### TASK GOAL
Would you write out the entries below, every one of them, exactly?

=== Begin Enclosure ===

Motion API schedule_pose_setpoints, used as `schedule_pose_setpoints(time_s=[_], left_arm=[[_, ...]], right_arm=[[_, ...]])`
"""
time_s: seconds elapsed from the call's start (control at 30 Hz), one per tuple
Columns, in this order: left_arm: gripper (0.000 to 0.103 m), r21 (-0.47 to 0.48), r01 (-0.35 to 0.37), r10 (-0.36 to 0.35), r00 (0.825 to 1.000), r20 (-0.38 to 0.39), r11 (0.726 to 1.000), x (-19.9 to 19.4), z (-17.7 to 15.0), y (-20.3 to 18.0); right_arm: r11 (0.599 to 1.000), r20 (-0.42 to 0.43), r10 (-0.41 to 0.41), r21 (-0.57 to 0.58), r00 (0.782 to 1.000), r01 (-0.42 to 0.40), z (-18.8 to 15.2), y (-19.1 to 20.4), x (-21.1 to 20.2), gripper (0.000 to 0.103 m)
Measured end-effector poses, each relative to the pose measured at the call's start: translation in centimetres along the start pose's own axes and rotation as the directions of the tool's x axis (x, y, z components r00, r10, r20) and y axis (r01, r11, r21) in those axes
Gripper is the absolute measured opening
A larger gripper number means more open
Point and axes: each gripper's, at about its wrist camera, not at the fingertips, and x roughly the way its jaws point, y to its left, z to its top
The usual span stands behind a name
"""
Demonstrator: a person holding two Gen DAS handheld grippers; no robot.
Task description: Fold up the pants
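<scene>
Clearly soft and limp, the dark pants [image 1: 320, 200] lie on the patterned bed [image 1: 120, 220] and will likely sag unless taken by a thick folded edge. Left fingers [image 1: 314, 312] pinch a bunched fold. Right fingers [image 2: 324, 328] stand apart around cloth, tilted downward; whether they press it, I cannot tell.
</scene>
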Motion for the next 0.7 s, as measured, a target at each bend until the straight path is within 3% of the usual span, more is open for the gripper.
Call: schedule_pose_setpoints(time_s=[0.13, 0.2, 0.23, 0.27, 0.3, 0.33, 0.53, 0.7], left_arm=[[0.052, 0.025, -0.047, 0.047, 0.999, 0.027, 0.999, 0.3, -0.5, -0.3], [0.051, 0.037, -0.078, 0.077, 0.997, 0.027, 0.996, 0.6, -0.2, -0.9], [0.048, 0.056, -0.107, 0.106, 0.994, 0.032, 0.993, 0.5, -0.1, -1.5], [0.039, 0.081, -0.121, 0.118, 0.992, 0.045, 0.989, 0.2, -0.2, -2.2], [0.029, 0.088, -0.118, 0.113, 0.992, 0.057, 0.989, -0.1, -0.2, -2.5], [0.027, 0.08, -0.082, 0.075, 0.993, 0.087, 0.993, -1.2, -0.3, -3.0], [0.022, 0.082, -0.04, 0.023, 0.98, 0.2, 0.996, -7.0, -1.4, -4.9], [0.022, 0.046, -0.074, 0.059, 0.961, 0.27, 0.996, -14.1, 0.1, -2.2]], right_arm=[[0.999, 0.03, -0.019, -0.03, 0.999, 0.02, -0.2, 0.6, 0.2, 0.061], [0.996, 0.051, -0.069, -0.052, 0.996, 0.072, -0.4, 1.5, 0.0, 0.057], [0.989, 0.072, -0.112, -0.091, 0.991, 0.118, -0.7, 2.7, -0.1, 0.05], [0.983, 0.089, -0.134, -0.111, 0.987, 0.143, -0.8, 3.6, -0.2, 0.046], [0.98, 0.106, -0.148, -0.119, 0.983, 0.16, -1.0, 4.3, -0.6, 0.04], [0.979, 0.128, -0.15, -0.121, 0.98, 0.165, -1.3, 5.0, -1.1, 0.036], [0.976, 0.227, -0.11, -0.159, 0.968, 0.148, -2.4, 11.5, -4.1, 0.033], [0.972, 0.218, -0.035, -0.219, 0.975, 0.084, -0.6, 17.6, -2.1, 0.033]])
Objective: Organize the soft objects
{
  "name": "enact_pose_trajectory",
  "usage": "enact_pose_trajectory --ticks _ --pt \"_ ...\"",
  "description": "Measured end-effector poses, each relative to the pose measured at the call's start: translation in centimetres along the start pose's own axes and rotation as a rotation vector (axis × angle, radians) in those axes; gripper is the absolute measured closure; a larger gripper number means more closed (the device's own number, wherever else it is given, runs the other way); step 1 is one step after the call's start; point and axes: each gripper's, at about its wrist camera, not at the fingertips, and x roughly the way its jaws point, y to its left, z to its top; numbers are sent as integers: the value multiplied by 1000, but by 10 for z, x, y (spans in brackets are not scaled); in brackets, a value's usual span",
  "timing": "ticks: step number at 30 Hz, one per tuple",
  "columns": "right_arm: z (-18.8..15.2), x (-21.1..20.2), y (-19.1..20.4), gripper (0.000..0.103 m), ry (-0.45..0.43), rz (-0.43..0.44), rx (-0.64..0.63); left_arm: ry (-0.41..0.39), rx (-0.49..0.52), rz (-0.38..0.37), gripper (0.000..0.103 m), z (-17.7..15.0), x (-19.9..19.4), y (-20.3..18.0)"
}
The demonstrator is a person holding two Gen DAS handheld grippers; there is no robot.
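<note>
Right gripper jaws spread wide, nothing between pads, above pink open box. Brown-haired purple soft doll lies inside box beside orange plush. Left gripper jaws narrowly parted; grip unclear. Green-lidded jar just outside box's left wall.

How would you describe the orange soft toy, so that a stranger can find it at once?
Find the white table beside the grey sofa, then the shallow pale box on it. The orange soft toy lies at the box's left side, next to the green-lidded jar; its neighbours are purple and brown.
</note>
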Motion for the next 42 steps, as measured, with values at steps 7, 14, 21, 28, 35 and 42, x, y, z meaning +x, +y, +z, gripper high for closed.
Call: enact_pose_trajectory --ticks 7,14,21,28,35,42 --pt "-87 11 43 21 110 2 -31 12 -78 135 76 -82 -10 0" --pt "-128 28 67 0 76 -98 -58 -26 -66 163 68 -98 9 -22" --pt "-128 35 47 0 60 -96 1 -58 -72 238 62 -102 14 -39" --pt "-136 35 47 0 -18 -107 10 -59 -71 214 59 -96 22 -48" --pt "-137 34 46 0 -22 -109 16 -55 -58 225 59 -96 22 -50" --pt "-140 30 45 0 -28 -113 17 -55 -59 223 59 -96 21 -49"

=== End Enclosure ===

### RESPONSE BELOW
Motion API schedule_pose_setpoints, used as `schedule_pose_setpoints(time_s=[_], left_arm=[[_, ...]], right_arm=[[_, ...]])`
"""
time_s: seconds elapsed from the call's start (control at 30 Hz), one per tuple
Columns, in this order: left_arm: gripper (0.000 to 0.103 m), r21 (-0.47 to 0.48), r01 (-0.35 to 0.37), r10 (-0.36 to 0.35), r00 (0.825 to 1.000), r20 (-0.38 to 0.39), r11 (0.726 to 1.000), x (-19.9 to 19.4), z (-17.7 to 15.0), y (-20.3 to 18.0); right_arm: r11 (0.599 to 1.000), r20 (-0.42 to 0.43), r10 (-0.41 to 0.41), r21 (-0.57 to 0.58), r00 (0.782 to 1.000), r01 (-0.42 to 0.40), z (-18.8 to 15.2), y (-19.1 to 20.4), x (-21.1 to 20.2), gripper (0.000 to 0.103 m)
Measured end-effector poses, each relative to the pose measured at the call's start: translation in centimetres along the start pose's own axes and rotation as the directions of the tool's x axis (x, y, z components r00, r10, r20) and y axis (r01, r11, r21) in those axes
Gripper is the absolute measured opening
A larger gripper number means more open
Point and axes: each gripper's, at about its wrist camera, not at the fingertips, and x roughly the way its jaws point, y to its left, z to its top
The usual span stands behind a name
"""
Demonstrator: a person holding two Gen DAS handheld grippers; no robot.
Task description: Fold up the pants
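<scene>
Clearly soft and limp, the dark pants [image 1: 320, 200] lie on the patterned bed [image 1: 120, 220] and will likely sag unless taken by a thick folded edge. Left fingers [image 1: 314, 312] pinch a bunched fold. Right fingers [image 2: 324, 328] stand apart around cloth, tilted downward; whether they press it, I cannot tell.
</scene>
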Motion for the next 0.7 s, as measured, a target at each bend until the straight path is within 3% of the usual span, more is open for the gripper.
Call: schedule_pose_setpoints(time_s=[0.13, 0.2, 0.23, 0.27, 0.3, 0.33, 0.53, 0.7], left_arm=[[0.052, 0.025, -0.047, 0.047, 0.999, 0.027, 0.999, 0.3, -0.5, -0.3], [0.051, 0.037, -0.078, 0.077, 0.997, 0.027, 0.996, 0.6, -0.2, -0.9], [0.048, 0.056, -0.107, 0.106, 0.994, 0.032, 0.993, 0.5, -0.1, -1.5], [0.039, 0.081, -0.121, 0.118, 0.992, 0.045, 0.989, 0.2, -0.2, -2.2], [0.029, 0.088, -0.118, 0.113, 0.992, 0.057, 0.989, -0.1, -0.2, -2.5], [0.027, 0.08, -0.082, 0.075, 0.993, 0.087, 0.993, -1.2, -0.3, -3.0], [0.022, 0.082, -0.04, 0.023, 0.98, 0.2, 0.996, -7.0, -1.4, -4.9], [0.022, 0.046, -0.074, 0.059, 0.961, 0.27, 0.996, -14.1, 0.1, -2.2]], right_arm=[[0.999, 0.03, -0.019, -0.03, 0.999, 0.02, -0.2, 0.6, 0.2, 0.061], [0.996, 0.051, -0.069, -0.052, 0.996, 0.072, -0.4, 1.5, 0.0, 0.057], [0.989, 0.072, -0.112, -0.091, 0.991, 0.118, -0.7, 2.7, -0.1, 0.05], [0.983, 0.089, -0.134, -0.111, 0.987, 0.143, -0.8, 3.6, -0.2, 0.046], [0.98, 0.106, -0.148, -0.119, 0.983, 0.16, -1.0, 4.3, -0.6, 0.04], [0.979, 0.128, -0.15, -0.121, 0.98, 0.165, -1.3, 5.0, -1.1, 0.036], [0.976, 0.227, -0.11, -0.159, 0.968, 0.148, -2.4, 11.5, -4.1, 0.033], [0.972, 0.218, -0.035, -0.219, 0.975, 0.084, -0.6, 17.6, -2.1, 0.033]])
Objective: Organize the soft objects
{
  "name": "enact_pose_trajectory",
  "usage": "enact_pose_trajectory --ticks _ --pt \"_ ...\"",
  "description": "Measured end-effector poses, each relative to the pose measured at the call's start: translation in centimetres along the start pose's own axes and rotation as a rotation vector (axis × angle, radians) in those axes; gripper is the absolute measured closure; a larger gripper number means more closed (the device's own number, wherever else it is given, runs the other way); step 1 is one step after the call's start; point and axes: each gripper's, at about its wrist camera, not at the fingertips, and x roughly the way its jaws point, y to its left, z to its top; numbers are sent as integers: the value multiplied by 1000, but by 10 for z, x, y (spans in brackets are not scaled); in brackets, a value's usual span",
  "timing": "ticks: step number at 30 Hz, one per tuple",
  "columns": "right_arm: z (-18.8..15.2), x (-21.1..20.2), y (-19.1..20.4), gripper (0.000..0.103 m), ry (-0.45..0.43), rz (-0.43..0.44), rx (-0.64..0.63); left_arm: ry (-0.41..0.39), rx (-0.49..0.52), rz (-0.38..0.37), gripper (0.000..0.103 m), z (-17.7..15.0), x (-19.9..19.4), y (-20.3..18.0)"
}
The demonstrator is a person holding two Gen DAS handheld grippers; there is no robot.
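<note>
Right gripper jaws spread wide, nothing between pads, above pink open box. Brown-haired purple soft doll lies inside box beside orange plush. Left gripper jaws narrowly parted; grip unclear. Green-lidded jar just outside box's left wall.

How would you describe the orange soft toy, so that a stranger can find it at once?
Find the white table beside the grey sofa, then the shallow pale box on it. The orange soft toy lies at the box's left side, next to the green-lidded jar; its neighbours are purple and brown.
</note>
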Motion for the next 42 steps, as measured, with values at steps 7, 14, 21, 28, 35 and 42, x, y, z meaning +x, +y, +z, gripper high for closed.
Call: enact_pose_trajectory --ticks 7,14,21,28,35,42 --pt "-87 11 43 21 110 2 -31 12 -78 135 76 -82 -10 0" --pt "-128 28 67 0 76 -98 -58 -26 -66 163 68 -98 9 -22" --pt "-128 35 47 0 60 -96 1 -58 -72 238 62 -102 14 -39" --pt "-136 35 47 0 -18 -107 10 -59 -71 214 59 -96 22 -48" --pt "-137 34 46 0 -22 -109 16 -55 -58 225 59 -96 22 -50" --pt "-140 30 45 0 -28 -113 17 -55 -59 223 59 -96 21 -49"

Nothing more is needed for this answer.